Dans un arrêt du 17 novembre 2015, la Cour européenne des droits de l’homme a condamné la Belgique pour avoir détenu une personne souffrant de graves troubles mentaux dans des conditions matérielles et médicales inappropriées. Elle estime que l’intéressée a été soumise à un traitement inhumain et dégradant, contraire à l’article 3 de la Convention.
Plusieurs éléments doivent être pris en compte pour déterminer si la détention d’une personne malade est conforme à l’article 3. Le premier « est l’état de santé de l’intéressé et l’e et des modalités d’exécution de sa détention sur son évolution », rappelle la Cour européenne dans sa décision du 17 novembre. A cet égard, précise-t-elle, une vigilance accrue s’impose en présence de personnes souffrant de troubles mentaux qui, du fait de leur particulière vulnérabilité, peuvent très mal supporter certaines exigences de la vie carcérale. Il faut ensuite examiner « le caractère adéquat ou non des soins et traitements médicaux dispensés en détention ». Enfin, le maintien en prison doit être questionné compte tenu de l’état de santé de la personne concernée. Certes, relève la Cour, « la Convention n’impose aucune“obligation générale” de libérer un détenu pour raison de santé ». Mais elle souligne avoir déjà admis que, « dans des conditions d’une particulière gravité, l’on puisse se trouver en présence de situations où une bonne administration de la justice pénale commande que soient prises des mesures de nature humanitaire ». En l’espèce, le requérant souffrait de troubles mentaux importants qui devaient donc « être pris en considération par les autorités dans le cadre de leurs décisions touchant à son régime pénitentiaire et à son maintien en détention ».

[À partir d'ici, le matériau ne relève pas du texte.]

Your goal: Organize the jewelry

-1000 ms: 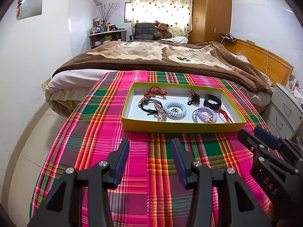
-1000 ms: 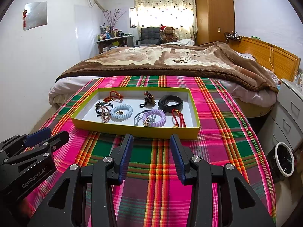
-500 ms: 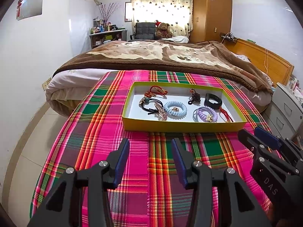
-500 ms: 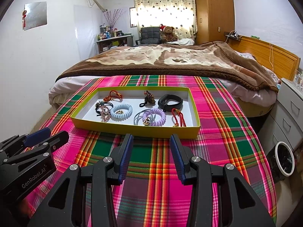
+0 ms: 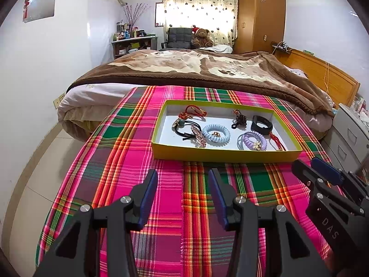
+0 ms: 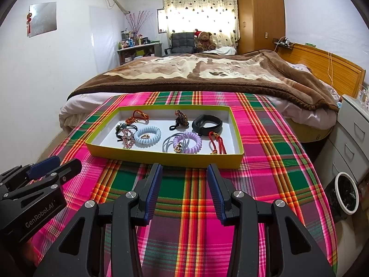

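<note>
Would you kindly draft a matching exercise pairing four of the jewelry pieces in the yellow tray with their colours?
Things:
1. Spiral coil hair tie with a gold charm inside it
2. Spiral coil hair tie beside thin loops
3. Smooth wristband
4. Knotted cord at the right end of the yellow tray

Colours:
A. black
B. red
C. light blue
D. lilac

Pairs: 1-C, 2-D, 3-A, 4-B

Home bedroom: bed (image 5: 207,73), wardrobe (image 5: 261,16), teddy bear (image 5: 202,38), curtained window (image 5: 199,11).
</note>
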Available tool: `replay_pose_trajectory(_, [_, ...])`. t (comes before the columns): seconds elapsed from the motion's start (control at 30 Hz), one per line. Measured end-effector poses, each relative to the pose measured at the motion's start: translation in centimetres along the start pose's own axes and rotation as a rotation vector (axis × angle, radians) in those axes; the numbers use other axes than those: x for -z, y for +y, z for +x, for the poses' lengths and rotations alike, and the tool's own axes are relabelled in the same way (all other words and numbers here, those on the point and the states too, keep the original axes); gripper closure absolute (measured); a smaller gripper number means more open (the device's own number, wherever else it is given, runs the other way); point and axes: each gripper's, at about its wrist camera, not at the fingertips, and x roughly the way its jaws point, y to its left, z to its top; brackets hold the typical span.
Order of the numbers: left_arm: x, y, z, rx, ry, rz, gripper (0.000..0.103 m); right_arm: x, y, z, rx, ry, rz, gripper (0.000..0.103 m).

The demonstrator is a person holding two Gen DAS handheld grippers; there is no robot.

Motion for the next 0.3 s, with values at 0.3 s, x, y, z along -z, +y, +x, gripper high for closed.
replay_pose_trajectory(0.3, [0.09,-0.25,0.18,0.002,0.010,0.007,0.055,0.00,-0.06,-0.02,-0.001,0.000,0.001,0.061])
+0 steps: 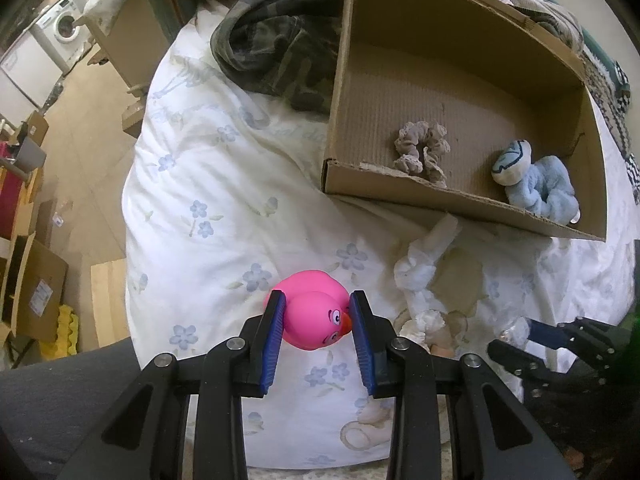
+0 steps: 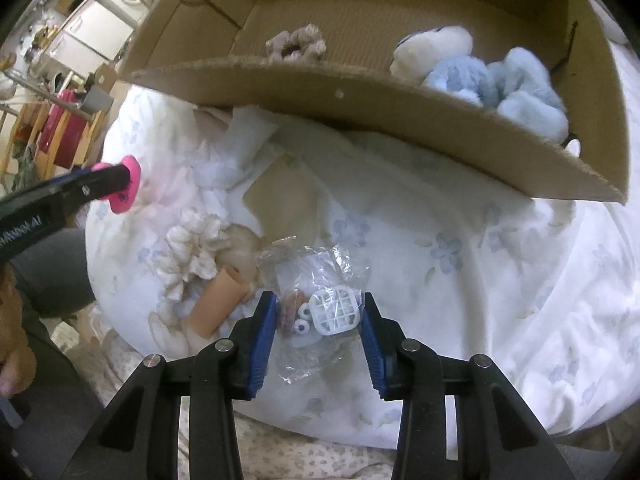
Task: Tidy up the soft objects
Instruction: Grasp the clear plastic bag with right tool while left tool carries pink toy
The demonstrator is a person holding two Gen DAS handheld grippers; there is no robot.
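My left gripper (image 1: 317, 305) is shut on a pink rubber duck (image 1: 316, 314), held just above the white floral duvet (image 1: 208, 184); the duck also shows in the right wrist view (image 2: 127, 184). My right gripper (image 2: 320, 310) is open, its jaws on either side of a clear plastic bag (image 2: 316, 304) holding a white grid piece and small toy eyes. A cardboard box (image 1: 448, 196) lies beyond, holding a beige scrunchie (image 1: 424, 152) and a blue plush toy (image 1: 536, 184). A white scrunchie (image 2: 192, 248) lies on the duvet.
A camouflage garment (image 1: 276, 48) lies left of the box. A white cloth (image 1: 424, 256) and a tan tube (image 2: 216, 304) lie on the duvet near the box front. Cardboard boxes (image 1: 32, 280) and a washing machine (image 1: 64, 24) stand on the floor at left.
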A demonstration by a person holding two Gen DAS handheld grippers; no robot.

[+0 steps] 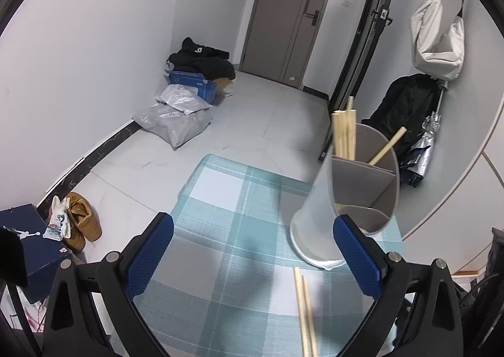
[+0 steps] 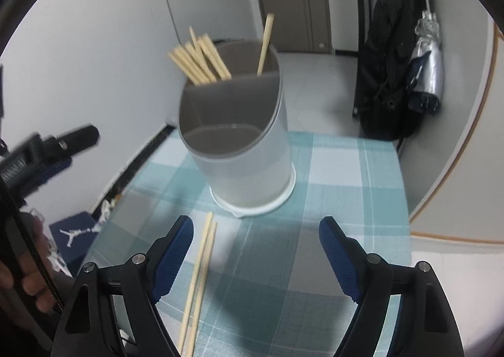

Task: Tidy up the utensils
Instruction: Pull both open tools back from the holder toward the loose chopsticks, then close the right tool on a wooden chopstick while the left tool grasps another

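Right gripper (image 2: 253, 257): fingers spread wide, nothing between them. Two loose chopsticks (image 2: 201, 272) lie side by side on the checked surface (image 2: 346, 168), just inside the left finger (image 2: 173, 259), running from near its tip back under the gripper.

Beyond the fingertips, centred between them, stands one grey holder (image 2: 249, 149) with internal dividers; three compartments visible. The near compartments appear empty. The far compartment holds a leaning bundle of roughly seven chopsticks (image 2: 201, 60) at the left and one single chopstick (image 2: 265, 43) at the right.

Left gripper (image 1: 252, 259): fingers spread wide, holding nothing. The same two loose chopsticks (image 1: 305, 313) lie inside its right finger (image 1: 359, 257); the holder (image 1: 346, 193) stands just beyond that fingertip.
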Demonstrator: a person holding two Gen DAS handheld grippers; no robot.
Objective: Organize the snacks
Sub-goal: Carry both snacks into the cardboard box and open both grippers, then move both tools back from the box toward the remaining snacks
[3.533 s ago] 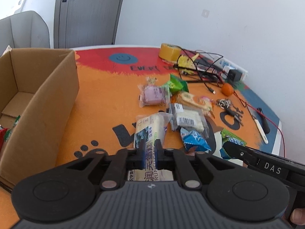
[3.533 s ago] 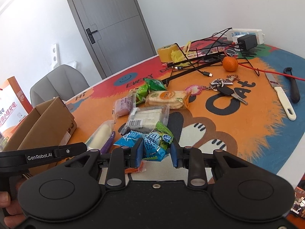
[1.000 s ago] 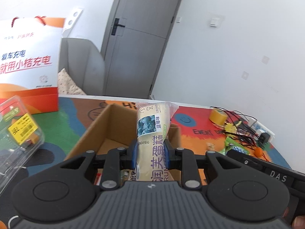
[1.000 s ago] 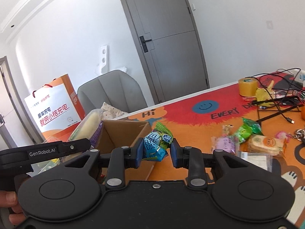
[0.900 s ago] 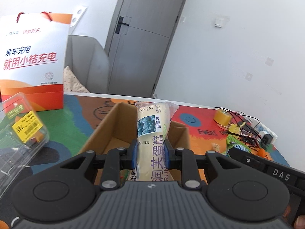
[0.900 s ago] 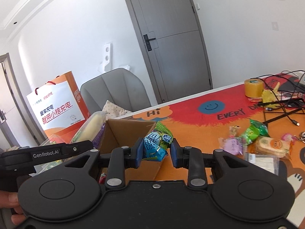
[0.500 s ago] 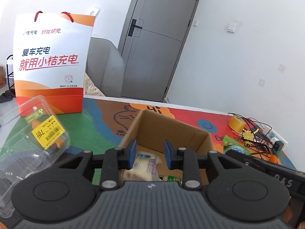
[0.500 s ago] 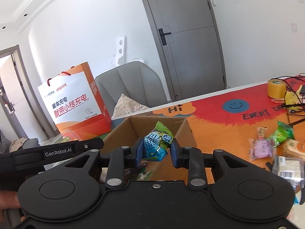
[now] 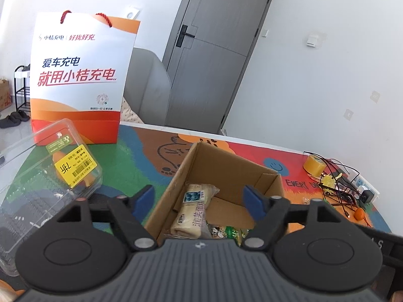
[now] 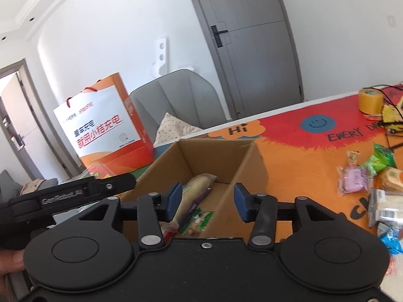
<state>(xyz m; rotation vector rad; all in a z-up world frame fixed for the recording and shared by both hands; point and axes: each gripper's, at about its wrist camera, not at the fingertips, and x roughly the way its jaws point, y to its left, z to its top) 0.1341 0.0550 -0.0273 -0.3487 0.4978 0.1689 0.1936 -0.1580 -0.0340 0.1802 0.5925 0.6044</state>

Nombreux transferts non-justifiés
La Cour a d’abord examiné le régime de détention particulièrement sévère auquel a été soumis le requérant. Elle estime que la majorité des transferts mis en œuvre n’étaient pas justifiés, ne répondant pas à des nécessités de sécurité. Plusieurs rapports psycho-sociaux et médicaux précisaient en outre que « les changements répétés d’établissement ont eu des conséquences néfastes sur son bien-être psychique ». Ces transferts ont en outre « rendu pendant longtemps quasi impossible la mise en place d’un suivi médical cohérent ». La Cour s’est ensuite intéressée aux nombreuses mesures d’isolement cellulaire imposées au requérant, ainsi qu’à l’application de « tout un arsenal de mesures coercitives », telles que le port de menottes à chaque sortie de cellule, la pratique de fouilles au corps régulières, ainsi que des restrictions apportées aux visites et à l’utilisation du téléphone. Elle signifie « avoir des doutes quant à la nécessité des mesures prises (…) sur une période aussi longue et sur une base systématique ».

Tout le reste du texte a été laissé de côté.